A ce propos, nous tenons à faire passer l’idée que l’alimentation de qualité a un coût. Aujourd’hui, ce poste de dépenses représente 12% environ du budget d’une famille, contre 30% pour nos parents. Mais les gens ne payent pas toujours le juste prix. Nous dénonçons par exemple les comparateurs de prix mis en place par Leclerc, qui tirent les prix de l’alimentation vers le bas. Cela nous horripile : le juste prix n’est pas forcément le prix le plus bas.
Les circuits courts, type Amap ou Ruche qui dit oui, sont-ils une opportunité en ce sens ?
Nous sommes dans une situation de blocage avec les grandes surfaces, qui ne jouent pas le jeu. Il y a une vraie légitimité et une opportunité à ce que la profession agricole s’empare du maillon de la distribution, afin de recréer de la valeur ajoutée, de continuer à installer des jeunes, et d’avoir des prix décents.

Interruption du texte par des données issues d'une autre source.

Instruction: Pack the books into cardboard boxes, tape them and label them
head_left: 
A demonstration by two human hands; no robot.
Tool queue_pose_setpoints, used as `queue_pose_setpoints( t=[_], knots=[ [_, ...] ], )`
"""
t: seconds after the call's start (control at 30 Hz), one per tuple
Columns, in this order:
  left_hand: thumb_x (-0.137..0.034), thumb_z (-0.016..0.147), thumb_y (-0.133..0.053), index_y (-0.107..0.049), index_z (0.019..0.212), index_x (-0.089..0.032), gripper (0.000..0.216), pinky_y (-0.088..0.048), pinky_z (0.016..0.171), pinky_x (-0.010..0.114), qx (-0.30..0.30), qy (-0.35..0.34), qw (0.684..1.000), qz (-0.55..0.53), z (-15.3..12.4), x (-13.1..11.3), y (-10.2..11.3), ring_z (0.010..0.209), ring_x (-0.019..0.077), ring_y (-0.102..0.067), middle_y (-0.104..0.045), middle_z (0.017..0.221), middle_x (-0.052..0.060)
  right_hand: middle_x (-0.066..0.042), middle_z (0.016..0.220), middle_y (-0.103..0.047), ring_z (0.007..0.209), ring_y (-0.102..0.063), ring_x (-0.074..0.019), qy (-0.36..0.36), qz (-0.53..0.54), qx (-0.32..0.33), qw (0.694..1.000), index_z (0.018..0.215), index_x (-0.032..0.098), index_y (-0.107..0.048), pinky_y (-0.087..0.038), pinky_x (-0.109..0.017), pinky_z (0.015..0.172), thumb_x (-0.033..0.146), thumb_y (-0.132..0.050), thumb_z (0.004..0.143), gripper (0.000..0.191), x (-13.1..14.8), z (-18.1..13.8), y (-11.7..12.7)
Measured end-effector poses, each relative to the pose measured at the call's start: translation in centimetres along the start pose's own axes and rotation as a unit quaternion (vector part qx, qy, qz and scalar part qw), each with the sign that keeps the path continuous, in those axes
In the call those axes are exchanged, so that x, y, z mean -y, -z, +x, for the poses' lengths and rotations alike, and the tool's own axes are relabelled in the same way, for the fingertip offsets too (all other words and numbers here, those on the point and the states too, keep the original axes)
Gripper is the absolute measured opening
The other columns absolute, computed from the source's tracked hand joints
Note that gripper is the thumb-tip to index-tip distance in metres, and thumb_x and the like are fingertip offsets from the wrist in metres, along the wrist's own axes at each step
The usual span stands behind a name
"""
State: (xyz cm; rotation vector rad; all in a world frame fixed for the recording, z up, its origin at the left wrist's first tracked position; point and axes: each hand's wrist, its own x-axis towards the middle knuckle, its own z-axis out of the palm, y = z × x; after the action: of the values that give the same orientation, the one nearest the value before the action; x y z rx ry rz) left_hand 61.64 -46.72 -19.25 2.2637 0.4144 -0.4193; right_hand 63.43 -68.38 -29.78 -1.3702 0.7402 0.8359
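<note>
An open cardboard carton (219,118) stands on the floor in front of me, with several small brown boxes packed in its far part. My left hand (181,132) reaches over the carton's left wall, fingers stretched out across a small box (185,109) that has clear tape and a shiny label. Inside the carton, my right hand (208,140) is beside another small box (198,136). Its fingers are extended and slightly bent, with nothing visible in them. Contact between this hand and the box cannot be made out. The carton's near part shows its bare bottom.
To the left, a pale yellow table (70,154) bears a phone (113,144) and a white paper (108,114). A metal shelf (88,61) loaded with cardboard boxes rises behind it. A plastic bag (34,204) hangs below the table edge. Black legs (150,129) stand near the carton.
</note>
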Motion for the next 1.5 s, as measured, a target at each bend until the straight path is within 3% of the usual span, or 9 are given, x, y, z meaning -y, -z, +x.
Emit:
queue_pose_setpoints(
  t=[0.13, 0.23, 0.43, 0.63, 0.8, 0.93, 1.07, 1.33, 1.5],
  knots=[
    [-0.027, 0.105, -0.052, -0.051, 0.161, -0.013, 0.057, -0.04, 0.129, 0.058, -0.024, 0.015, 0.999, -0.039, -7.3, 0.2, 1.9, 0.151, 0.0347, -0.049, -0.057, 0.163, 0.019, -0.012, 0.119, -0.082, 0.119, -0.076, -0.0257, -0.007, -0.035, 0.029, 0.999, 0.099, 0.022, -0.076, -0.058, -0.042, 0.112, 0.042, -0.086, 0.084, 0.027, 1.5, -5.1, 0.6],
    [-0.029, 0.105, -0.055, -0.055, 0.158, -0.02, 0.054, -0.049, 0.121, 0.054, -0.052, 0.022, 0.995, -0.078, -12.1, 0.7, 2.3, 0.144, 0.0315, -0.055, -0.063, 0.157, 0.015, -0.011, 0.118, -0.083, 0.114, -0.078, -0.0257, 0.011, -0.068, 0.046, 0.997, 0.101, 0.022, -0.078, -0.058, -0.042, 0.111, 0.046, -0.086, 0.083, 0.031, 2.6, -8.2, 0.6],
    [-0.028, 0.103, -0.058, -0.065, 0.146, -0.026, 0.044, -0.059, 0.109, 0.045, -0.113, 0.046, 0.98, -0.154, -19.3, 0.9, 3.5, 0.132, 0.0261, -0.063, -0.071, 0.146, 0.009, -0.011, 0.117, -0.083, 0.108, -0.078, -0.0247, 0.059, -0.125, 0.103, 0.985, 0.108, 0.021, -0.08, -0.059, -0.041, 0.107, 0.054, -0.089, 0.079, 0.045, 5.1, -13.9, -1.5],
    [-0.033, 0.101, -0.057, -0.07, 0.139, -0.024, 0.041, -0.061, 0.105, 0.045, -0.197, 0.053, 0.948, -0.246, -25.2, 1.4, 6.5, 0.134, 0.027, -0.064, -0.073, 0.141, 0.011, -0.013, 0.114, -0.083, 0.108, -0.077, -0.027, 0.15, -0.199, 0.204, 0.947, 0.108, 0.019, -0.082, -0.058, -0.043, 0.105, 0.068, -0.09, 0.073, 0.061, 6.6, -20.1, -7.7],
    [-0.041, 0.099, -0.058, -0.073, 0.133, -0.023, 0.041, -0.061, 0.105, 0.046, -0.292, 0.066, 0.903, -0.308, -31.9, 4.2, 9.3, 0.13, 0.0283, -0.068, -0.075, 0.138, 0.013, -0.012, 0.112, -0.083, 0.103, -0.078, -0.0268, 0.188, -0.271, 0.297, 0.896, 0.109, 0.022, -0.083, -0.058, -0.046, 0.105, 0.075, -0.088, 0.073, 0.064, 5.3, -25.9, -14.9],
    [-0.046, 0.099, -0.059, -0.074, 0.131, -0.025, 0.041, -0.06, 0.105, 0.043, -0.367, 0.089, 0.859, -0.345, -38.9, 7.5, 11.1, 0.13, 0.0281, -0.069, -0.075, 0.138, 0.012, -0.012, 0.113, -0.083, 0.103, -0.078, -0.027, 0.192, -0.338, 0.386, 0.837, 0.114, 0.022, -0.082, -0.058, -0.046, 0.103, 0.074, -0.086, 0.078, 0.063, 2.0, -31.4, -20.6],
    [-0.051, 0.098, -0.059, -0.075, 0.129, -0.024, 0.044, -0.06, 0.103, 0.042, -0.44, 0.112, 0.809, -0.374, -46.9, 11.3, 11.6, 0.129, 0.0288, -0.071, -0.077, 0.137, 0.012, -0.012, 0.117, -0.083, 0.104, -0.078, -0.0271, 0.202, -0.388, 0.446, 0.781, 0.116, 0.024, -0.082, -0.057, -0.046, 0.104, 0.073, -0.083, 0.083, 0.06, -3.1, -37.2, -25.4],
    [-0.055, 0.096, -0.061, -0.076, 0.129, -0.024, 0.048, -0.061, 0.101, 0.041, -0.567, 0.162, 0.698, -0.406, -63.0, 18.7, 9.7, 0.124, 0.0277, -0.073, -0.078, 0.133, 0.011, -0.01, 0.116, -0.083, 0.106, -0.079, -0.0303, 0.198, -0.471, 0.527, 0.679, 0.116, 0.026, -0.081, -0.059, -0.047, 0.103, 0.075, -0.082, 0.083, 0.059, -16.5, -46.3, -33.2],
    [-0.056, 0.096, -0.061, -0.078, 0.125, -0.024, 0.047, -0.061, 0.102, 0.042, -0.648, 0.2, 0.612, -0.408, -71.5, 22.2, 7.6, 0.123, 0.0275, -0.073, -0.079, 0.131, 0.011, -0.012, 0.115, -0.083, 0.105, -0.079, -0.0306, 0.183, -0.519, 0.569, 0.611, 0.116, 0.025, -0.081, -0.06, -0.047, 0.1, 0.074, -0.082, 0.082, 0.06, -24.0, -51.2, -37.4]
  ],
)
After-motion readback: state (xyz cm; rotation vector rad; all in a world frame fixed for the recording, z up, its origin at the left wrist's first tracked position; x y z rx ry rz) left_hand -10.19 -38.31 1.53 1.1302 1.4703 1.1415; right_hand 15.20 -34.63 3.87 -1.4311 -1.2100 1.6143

Cela permet aussi de recréer un lien entre les producteurs et les consommateurs.
Cette relation de confiance est parfois mise à mal par l’utilisation massive des pesticides, et ses dérapages, comme les épandages près des écoles dans le vignoble bordelais…
Nous avons besoin des produits phytosanitaires pour protéger les cultures et assurer une production saine et de qualité. Cela fait partie de notre métier de prévenir les problèmes de santé publique qu’ils peuvent causer, et nous faisons des efforts pour diminuer les doses et limiter les impacts. C’est aussi une question de coûts, car personne n’aime gaspiller. Avec le plan Ecophyto, nous cherchons aussi des solutions alternatives. Mais il arrive malheureusement toujours des accidents, et nous regrettons certaines pratiques qui ne sont pas raisonnables. Il ne faut toutefois pas en faire une généralité, l’immense majorité des agriculteurs ne sont pas des empoisonneurs, ce sont des gens responsables, fiers de nourrir leurs concitoyens. Nous sommes pour les bonnes pratiques, comme les plantations de haies qui permettent d’éviter la dérive de certains produits, et contre des zones de sécurité de 200 mètres autour des écoles, qui nous priverait d’une part considérable de terres arables.